Stay away from the patient is very extreme. Can we all please remember 
there are alternative to intubation that do work whenperform 
appropriately? BVM with oropharyngeal airways has been know to provide 
an adequate airway, as has a combitube, LMA and others...but let's not 
repeat that discussion here. The point is, you should not stay away, 
you should do what you have been trained to do and that you can *do 
competently*, including the basics, which are still what saves lives.

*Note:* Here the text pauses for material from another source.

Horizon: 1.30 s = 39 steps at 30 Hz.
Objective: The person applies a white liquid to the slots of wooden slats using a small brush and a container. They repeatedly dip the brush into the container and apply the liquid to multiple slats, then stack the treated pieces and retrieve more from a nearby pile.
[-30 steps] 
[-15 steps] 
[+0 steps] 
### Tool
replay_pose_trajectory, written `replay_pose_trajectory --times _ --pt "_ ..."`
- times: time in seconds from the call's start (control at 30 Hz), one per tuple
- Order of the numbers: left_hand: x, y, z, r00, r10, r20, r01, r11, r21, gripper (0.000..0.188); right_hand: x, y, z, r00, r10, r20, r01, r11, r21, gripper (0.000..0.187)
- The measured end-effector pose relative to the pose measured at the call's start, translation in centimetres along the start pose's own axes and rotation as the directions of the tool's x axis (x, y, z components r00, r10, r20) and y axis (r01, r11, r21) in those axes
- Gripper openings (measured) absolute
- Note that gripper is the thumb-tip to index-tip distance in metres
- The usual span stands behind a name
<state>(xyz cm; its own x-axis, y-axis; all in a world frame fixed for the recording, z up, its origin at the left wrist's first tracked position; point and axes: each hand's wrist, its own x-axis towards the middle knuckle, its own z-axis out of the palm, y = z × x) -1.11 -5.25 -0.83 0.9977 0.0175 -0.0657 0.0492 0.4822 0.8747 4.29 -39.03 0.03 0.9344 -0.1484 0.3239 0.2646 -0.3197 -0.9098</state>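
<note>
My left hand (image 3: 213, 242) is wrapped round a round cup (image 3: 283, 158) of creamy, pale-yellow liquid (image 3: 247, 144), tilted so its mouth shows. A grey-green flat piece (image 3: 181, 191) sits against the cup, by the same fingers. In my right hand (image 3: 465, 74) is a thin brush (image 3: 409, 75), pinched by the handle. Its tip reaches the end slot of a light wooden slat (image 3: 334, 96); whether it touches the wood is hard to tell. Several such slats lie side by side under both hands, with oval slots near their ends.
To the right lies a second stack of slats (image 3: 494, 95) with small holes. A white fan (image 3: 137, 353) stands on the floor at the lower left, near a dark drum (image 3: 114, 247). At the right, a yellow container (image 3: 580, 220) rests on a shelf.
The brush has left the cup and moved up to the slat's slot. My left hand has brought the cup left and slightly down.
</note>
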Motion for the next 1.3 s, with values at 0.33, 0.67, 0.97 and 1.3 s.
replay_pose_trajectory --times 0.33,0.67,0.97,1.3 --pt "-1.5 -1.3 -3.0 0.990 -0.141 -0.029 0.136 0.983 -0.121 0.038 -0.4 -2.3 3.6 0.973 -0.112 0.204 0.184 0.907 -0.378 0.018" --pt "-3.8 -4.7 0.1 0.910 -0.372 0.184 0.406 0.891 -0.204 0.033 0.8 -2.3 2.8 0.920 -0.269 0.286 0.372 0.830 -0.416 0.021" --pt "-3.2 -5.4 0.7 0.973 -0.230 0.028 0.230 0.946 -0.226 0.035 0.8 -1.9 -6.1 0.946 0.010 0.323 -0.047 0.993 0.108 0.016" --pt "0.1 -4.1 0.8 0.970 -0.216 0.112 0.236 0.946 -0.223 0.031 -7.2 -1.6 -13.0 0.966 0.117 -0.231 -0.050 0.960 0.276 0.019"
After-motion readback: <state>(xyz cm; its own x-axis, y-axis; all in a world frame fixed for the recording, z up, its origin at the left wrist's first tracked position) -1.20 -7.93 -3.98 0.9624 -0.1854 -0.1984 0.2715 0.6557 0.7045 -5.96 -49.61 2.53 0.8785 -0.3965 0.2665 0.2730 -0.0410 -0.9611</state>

>>>>> But if the proper training was
provided and there is a serious condition such a p or h thorax that can 
be aided
with some simple pressure relief, I don't see a reason why such a step 
be taken.

      Perhaps, but let's again remember that there is a huge cavern 
between training and maintaining proficiency in a skill.

  -Mike F

It is difficult to make definitive decisions on what can/should be 
*allowed* in prehospital treatment skill. There are areas of the 
country where you may very well need these skills and utilize them 
enough to be proficient in them. There are probably more providers who 
are taught some of these skills in a PHTLS class for example, but have 
never performed or even needed to perform one in their careers.  There 
are vast differences throughout this country and others between what is 
in the best interest of the patient as regards to prehospital care. One 
thing that I have seen to be consistent everywhere is the basics of 
*Airway, Breathing and Circulation*.